The corridor ends at a set of large double doors underneath a sign that says Radiology. A glass panel, reinforced with criss-crossed safety wire, sits in the center of each. Ortiz holds his flashlight up and peers through for a long time before he finally goes in.

The first door we come to is ajar. A small plaque in the center says
Darkroom
. Ortiz pushes it with his boot and it creaks back. He points the flashlight inside. The beam slips over a series of shallow stainless steel tanks. Racks hanging haphazardly from the ceiling cast strange shadows against the walls.

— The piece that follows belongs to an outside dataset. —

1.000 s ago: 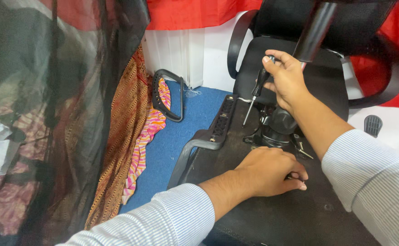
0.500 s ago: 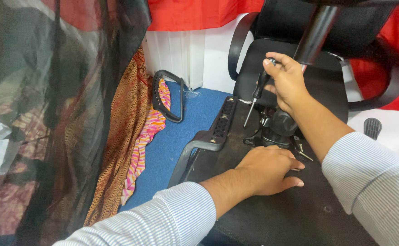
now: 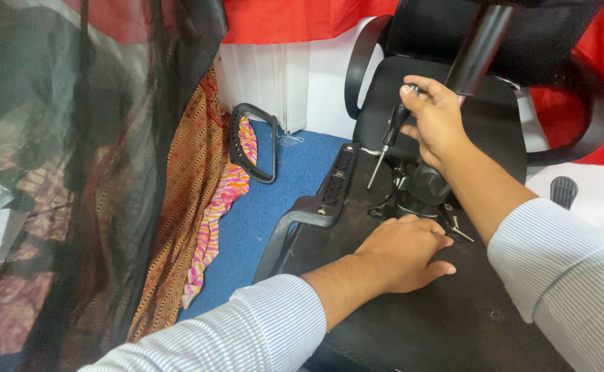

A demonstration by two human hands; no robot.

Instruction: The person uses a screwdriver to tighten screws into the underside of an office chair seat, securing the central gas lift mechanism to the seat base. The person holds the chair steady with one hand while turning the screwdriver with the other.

When he’s satisfied there’s nothing hiding among them Ortiz motions with the baton and we continue on.

We make our way slowly down the corridor, checking each room as we go. As we get to the end a large steel sliding door stretches across one wall from floor to ceiling. Ortiz shines the flashlight across the metal. Large leprous patches spread across it, almost obscuring a yellow and black radiation warning sign. A panel to one side that looks like it would once have lit up reads
X-Ray In Use
. Ortiz tries to slide the door out of the way but it’s slipped off its track on one side and won’t budge. Hicks turns to Jax.